Ich setzte mich. Andere Kunden kamen und gingen, keinem bot sie ein Gebäck an. Als ich mich erhob, meinen Franken immer noch in der Hand, sagte sie mir:

«Weisst du, du solltest dir ein Paar Wollstrümpfe kaufen. Hier ist es nicht wie in Neapel, es ist kalt bei uns.»

«Aber ich möchte noch …»

«Ich will dir sagen, was wir tun werden. Hast du eine schöne Handschrift?»

«Ja.»

«Ich brauche ein Aushängeschild für meine Biscômes und habe keine Zeit, mich darum zu kümmern. Du machst es mir, dafür gebe ich dir zu essen und bezahle deine Arbeit, und mit dem Geld kaufst du dir Strümpfe.»

Das schien mir ehrenhaft, es roch nicht allzusehr nach Almosen. Ich willigte ein. Sie setzte mich in den hinteren Teil des Ladens, ich machte einen Entwurf auf Packpapier, dann schlug ich ihr schüchtern vor, einen schönen Karton zu beschaffen und ihn mit Weihnachtsmännern und anderen Motiven zu schmücken, die an Biscômes erinnern.

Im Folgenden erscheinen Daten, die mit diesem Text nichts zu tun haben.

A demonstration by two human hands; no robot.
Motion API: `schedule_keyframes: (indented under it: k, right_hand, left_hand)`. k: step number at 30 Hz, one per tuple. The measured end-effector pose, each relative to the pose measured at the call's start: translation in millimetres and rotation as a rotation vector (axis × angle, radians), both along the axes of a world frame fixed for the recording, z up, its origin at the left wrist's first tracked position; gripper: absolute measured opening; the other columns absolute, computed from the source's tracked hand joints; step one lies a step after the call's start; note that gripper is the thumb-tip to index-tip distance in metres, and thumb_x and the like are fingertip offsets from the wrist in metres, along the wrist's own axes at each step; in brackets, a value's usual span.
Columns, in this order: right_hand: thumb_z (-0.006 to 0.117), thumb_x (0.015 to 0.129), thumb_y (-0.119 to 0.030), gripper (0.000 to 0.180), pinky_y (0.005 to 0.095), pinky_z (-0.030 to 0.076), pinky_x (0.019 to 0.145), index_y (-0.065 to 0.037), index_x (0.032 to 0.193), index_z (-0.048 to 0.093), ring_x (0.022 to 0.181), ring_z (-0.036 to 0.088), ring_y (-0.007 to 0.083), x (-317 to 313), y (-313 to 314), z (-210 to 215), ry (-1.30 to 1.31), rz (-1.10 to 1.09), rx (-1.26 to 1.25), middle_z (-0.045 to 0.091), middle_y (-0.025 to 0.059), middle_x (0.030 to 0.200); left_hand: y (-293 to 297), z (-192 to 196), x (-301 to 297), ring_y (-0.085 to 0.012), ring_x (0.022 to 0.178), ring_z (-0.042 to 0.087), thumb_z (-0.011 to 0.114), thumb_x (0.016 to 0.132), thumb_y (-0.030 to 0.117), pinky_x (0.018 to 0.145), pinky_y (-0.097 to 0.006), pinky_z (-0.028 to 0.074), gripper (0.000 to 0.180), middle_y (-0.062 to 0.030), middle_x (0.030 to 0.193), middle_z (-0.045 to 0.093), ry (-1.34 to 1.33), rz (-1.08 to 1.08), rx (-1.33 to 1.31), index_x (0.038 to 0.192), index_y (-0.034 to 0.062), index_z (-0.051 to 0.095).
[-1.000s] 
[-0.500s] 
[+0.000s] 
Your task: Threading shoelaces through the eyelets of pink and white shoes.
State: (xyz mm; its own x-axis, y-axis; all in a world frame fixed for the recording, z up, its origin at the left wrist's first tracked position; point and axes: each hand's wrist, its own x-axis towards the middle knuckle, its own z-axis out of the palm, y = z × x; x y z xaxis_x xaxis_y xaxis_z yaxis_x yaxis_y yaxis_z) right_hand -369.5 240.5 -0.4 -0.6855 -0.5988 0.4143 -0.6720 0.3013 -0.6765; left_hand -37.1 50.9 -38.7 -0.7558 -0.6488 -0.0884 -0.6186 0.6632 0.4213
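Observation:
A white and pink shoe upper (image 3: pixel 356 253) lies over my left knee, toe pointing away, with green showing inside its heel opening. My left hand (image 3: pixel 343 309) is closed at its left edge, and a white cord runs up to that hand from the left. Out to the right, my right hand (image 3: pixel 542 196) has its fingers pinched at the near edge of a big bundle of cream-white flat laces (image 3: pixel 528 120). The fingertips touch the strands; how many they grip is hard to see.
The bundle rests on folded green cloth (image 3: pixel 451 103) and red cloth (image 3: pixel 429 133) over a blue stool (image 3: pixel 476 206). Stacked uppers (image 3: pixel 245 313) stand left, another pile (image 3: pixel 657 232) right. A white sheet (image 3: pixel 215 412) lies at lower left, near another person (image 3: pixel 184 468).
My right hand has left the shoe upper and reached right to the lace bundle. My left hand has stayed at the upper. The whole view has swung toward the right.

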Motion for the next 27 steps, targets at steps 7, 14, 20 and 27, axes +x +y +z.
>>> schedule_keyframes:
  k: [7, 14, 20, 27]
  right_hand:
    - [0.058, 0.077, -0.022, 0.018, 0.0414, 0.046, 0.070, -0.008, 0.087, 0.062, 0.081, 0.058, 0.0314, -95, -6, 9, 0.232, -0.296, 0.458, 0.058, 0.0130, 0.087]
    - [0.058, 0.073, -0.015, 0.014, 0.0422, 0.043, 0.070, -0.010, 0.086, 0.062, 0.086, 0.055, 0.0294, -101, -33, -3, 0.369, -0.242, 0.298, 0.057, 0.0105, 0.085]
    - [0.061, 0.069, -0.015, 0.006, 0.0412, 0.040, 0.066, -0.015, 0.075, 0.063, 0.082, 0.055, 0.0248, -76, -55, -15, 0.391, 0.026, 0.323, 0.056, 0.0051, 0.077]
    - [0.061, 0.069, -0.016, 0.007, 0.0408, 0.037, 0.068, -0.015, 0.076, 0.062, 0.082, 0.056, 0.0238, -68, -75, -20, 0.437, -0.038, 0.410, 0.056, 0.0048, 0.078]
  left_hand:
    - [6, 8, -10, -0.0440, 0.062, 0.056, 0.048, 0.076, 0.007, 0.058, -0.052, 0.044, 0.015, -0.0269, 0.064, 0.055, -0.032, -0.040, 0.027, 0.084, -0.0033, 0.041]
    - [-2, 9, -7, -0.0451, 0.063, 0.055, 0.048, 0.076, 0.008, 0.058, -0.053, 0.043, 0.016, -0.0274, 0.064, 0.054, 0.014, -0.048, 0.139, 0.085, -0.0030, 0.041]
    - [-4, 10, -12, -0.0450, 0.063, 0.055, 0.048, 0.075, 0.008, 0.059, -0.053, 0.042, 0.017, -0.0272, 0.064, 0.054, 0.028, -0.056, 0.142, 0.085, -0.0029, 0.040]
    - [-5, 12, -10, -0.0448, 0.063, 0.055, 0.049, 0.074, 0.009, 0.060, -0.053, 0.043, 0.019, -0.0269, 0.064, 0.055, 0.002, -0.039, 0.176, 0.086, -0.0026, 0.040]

«Es lohnt sich wirklich, für solche Sachen eine Künstlerin anzustellen. Mir wäre diese Idee nie gekommen.»

Einen Berliner Pfannkuchen in der Hand, war ich zur Schreibwarenhandlung gegangen. Darauf hatte ich mein ganzes Herz in dieses Schild gelegt – dreissig Jahre später ist das noch deutlich zu sehen.

Die Bäckerin hatte mich mit Esswaren vollgestopft und meine sämtlichen Taschen mit Bisquits gefüllt. Sie hatte mir angeboten, warme Strümpfe zu besorgen, die ich mir verdient hatte, und ich hatte sie dankbar angenommen.

Sie hatte mir eingeschärft, ich solle wiederkommen. Ich könne ihren Säugling hüten. Ich könne ihr weitere Aushängeschilder schreiben: «Frohe Ostern», «Muttertag» … Ihre übrigen Verwände habe ich vergessen. Jedenfalls hatte sie sehr wohl begriffen, dass ich nicht gewillt war, Almosen anzunehmen.